> TASK PROMPT: For every line in the data below that contains "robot", copy the line.

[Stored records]

..........

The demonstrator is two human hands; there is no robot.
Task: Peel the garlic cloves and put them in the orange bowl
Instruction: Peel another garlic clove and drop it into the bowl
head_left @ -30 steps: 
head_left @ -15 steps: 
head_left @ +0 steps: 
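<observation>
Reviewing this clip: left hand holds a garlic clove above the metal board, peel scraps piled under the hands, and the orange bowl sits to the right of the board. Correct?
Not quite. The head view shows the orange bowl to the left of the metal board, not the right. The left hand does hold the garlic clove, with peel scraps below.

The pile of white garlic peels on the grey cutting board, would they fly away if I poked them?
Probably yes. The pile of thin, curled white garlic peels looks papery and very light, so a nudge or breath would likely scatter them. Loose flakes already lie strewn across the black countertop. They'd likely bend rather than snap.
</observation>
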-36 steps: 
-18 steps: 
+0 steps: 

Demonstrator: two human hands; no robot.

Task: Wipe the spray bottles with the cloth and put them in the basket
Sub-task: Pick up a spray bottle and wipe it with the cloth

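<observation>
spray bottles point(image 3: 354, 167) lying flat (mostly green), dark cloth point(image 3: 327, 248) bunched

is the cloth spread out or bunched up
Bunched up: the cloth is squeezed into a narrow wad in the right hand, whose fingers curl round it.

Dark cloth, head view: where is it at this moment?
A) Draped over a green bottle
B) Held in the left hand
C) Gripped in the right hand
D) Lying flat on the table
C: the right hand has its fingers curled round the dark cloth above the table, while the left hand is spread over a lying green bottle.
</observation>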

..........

> EXERCISE ANSWER:
The demonstrator is two human hands; there is no robot.
Demonstrator: two human hands; no robot.

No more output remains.